23 [java-token-array]
24 (seq (NLP/POS java-token-array)))
25
26 ;; Entities:
27
28 (defn company-names
29 [java-token-array]
30 (seq (NLP/companyNames java-token-array)))
31
32 (defn location-names
33 [java-token-array]
34 (seq (NLP/locationNames java-token-array)))
35
36 (defn person-names
37 [java-token-array]
38 (seq (NLP/personNames java-token-array)))
Here I tokenize text into a Java array that is used to call the Java OpenNLP code (in the directory src-java). The first operation that you will usually start with for processing natural language text is breaking input text into individual words and sentences.
The test code for this project shows how to use these APIs:
1 (ns opennlp-clj.core-test
2 (:require [clojure.test :as test])
3 (:require [opennlp-clj.core :as onlp]))
4
5 (def
6 test-text
7 "The cat chased the mouse around the tree while Mary Smith (who works at IBM in Sa\
8 n Francisco) watched.")
9
10 (test/deftest pos-test
11 (test/testing "parts of speech"
12 (let [token-java-array (onlp/tokenize->java test-text)
13 token-clojure-seq (onlp/tokenize->seq test-text)
14 words-pos (onlp/POS token-java-array)
15 companies (onlp/company-names token-java-array)
16 places (onlp/location-names token-java-array)
17 people (onlp/person-names token-java-array)]

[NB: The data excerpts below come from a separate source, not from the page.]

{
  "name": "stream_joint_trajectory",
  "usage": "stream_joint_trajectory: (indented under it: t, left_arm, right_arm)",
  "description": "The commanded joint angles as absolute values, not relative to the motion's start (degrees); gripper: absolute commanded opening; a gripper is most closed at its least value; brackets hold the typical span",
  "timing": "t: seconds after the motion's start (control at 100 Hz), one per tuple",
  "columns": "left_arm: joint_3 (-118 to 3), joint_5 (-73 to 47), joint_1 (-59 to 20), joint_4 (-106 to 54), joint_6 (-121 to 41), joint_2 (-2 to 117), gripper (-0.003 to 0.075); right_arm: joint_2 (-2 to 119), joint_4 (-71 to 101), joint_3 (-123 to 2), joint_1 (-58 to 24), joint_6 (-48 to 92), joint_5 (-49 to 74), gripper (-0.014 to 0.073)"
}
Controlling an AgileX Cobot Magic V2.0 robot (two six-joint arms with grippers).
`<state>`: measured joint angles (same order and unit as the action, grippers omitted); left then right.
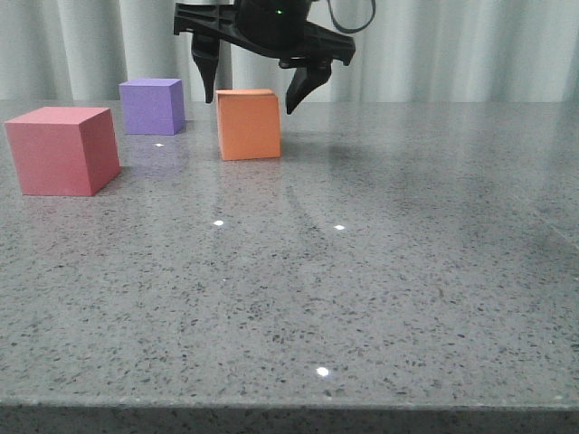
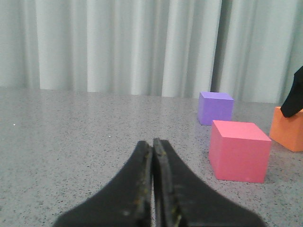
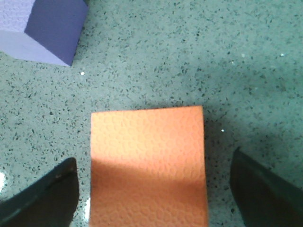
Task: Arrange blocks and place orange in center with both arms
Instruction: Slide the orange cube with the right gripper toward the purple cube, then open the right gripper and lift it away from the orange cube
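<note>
Grey speckled stone-look surface (image 1: 380, 298), glossy, fills lower part of front view; small bright light glints at approx 6 o'clock and near centre. Its front edge runs along bottom. Pale pleated curtain (image 1: 470, 50) hangs behind, 12 o'clock, across full width w/ vertical folds.

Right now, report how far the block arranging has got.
Nothing looks finished: the orange cube stands at the right end of the group, not between the red cube and purple cube. In hand: the right gripper hangs over the orange cube, jaws open on either side, not touching it. The left gripper is shut and empty. Left: grasp the orange cube, put it in the middle, line up the others.
</note>
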<state>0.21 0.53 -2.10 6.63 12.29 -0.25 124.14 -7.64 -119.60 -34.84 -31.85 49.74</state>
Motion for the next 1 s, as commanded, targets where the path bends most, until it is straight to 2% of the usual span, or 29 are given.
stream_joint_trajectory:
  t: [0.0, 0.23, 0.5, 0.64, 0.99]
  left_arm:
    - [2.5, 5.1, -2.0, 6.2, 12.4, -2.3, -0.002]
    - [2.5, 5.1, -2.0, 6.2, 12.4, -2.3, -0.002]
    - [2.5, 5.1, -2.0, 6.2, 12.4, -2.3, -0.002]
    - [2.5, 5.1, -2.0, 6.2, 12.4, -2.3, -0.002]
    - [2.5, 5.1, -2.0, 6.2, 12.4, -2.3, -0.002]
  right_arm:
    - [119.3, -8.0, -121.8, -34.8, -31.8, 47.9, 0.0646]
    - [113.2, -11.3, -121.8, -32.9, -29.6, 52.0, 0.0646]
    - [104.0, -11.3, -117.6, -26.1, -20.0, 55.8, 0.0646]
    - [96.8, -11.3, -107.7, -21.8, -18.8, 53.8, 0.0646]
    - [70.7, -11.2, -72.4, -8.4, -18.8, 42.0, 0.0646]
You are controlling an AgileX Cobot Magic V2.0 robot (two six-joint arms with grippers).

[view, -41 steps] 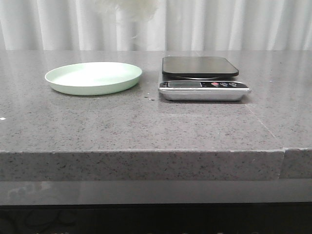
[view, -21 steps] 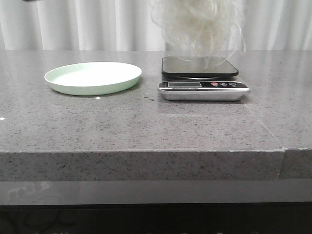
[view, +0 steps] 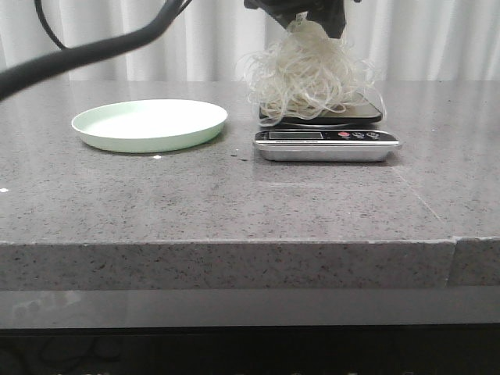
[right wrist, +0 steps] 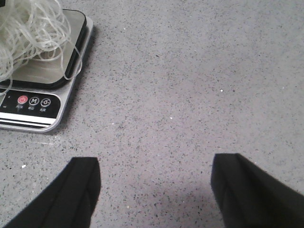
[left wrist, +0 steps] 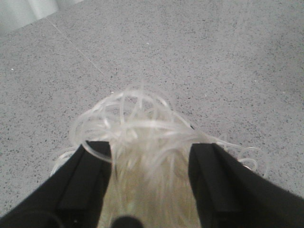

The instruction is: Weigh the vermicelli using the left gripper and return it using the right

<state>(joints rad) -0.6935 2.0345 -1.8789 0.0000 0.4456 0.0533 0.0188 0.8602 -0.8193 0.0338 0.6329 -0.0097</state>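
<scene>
The black, blocky left gripper is clamping the top of the fluffy whitish vermicelli mound, whose lower loops are resting on the dark platform of the silver kitchen scale. The scale's buttons are reading "M" and "0"; the red one's label is too small to read. The pale green round plate is sitting beside it. The right gripper is hovering with its jaws spread wide, holding nothing.

Translucent glossy vermicelli, speckled stone table
</scene>
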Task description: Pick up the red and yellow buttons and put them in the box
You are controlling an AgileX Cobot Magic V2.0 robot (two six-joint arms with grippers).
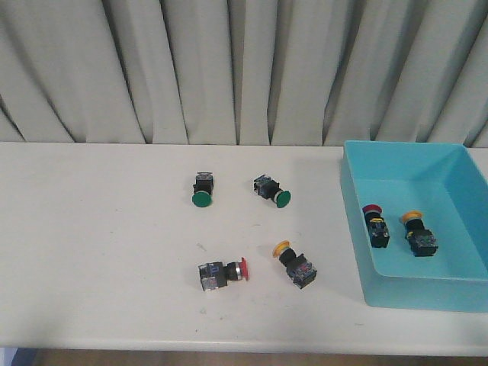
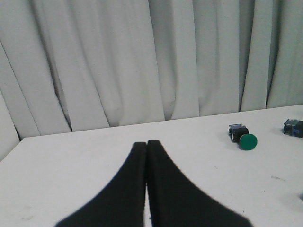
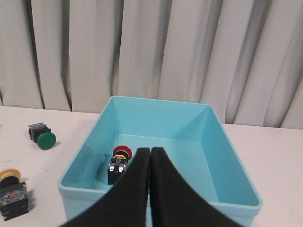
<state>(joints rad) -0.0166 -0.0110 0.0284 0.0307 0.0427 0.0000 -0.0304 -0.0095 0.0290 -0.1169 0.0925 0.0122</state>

18 (println "Input text:\n" test-text)
19 (println "Tokens as Java array:\n" token-java-array)
20 (println "Tokens as Clojure seq:\n"
21 token-clojure-seq)
22 (println "Part of speech tokens:\n" words-pos)
23 (println "Companies:\n" companies)
24 (println "Places:\n" places)
25 (println "People:\n" people)
26 (test/is (= (first words-pos) "DT")))))
Here is the test output:
Input text:
The cat chased the mouse around the tree while Mary Smith (who works at IBM in San F\
rancisco) watched.
Tokens as Java array:
#object[[Ljava.lang.String; 0x2f04105 [Ljava.lang.String;@2f04105]
Tokens as Clojure seq:
(The cat chased the mouse around the tree while Mary Smith ( who works at IBM in Sa\
n Francisco ) watched .)
Part of speech tokens:
(DT NN VBD DT NN IN DT NN IN NNP NNP -LRB- WP VBZ IN NNP IN NNP NNP -RRB- VBD .)
Companies:
(IBM)
Places:
(San Francisco)
People:
(Mary Smith)
The part of speech tokens like DT (determiner), NN (noun), etc. are defined in the README file for this project.
Note: My Java AI book covers OpenNLP in more depth, including how to train your own classification models.
We take a different approach to NLP in the next chapter: using the libpython-clj library to call Python NLP libraries and pre-trained deep learning models. The Python models have more functionality but the OpenNLP library is much easier to setup and use with Clojure.